The UK initiative is exploring the use of technology to help firms meet their regulatory reporting requirements and improve the quality of information reported.
ISDA (the International Swaps and Derivatives Association) has announced the deployment of the ISDA Common Domain Model (ISDA CDM 2.0) to support the UK FCA (Financial Conduct Authority), the BOE (Bank of England) and participating financial institutions in testing phase two of the digital regulatory reporting – or DRR – pilot for derivatives.
The DRR is a UK initiative to explore the use of technology to help firms meet their regulatory reporting requirements and to improve the quality of information reported. The aim is to explore the feasibility of a model-driven and machine-readable regulatory environment that could transform how the financial services industry understands, interprets and reports regulatory information.
Phase one of the DRR pilot was conducted last year to evaluate the feasibility of creating a new regulatory reporting mechanism. It achieved a DLT-based prototype that improved data consistency and quality and increased the efficiency of regulatory reporting.
Phase two began in February this year to address some of the gaps identified in phase one, and in particular, to understand the economic viability of DRR and exploring how it could apply to different product groups. It is also exploring possible third party solutions for generating machine executable regulation and the definition of data and how these may fit into DRR vision.
In addition to the FCA and BOE, Barclays, Credit Suisse, HSBC, NatWest, Santander, Lloyds are also participating in the pilot.
The deployment of the ISDA CDM – which provides a single, common digital representation for how derivatives are traded and managed across the trade lifecycle – as part of the DRR is intended to help understand the feasibility of firms meeting both position-based and transaction-based reporting requirements from the same trade data, and harmonise reporting triggers so firms report the same information at the same time.
“By establishing a common set of representations for derivatives events and processes, the ISDA CDM will promote transparency and alignment between regulators and market participants.

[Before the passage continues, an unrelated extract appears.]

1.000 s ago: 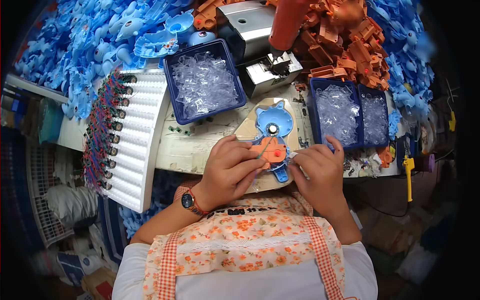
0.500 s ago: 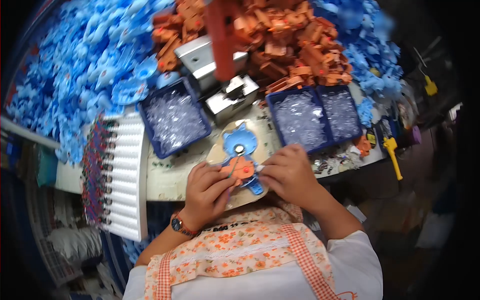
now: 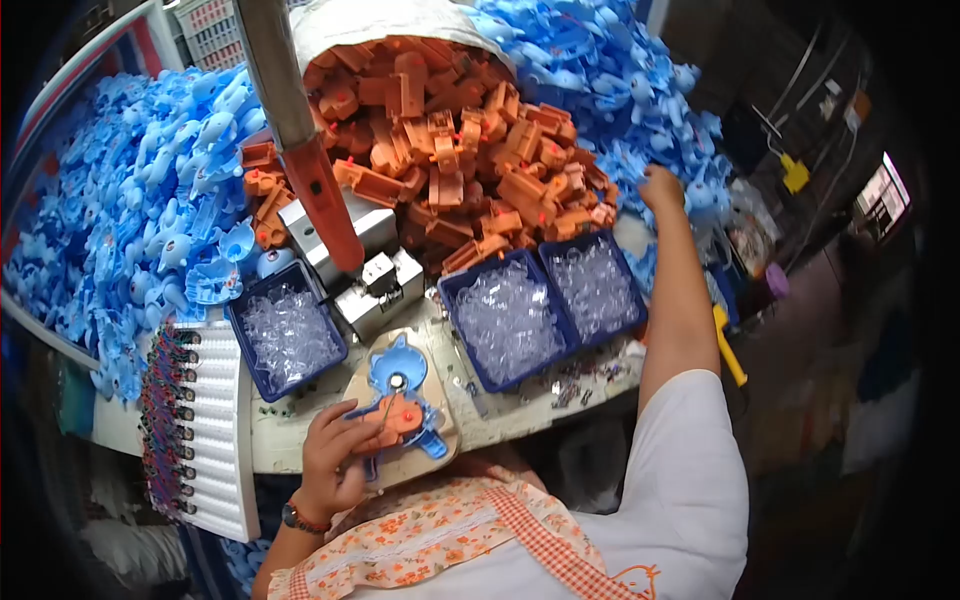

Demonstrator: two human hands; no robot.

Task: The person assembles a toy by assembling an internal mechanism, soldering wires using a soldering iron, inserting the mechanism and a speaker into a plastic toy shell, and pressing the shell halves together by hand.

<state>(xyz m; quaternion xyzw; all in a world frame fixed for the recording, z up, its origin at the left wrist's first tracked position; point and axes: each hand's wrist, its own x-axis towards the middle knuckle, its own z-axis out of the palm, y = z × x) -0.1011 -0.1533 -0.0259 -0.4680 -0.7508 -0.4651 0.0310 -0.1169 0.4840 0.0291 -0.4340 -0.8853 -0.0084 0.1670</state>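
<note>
A blue animal-shaped toy shell [image 3: 398,366] lies hollow side up on a cream board [image 3: 446,412], with a small white round piece on it. An orange plastic casing [image 3: 402,416] with a red spot sits in its lower half. My left hand [image 3: 338,450] has its fingers closed on the casing's left side; the thumb is partly hidden. My right hand [image 3: 661,188] is stretched out to the pile of blue plastic parts [image 3: 640,100] at the far right. Its fingers are curled in, and what they hold, if anything, cannot be made out.
Blue trays [image 3: 500,388] hold clear plastic pieces. Orange casings [image 3: 450,150] are heaped behind a metal fixture [image 3: 375,300] under an orange-tipped post [image 3: 325,205]. More blue parts [image 3: 160,180] pile up at left, near a white ribbed rack [image 3: 215,430] with wired parts.
My right hand has left the toy shell and reached up and right to the blue pile. My left hand stays at the orange casing. The camera view has shifted.
</note>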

Importantly, it will ensure the same information is collected and reported in the same way across the industry,” said ISDA director for market infrastructure and technology Ian Sloyan.
Indeed, the ISDA CDM was created to enhance consistency and facilitate interoperability across firms and platforms, and to provide a foundation for increased automation and efficiency in the derivatives market, upon which new technologies can be applied.
Earlier this year, ISDA published the full version of the ISDA CDM for interest rate and credit derivatives, available to all market participants, as part of a push to develop a broader user community, and ultimately, to further drive standardisation and automation in global derivatives trading.
In April, Digital Asset announced plans to develop an open-source reference code library to help derivatives market participants adopt the ISDA CDM.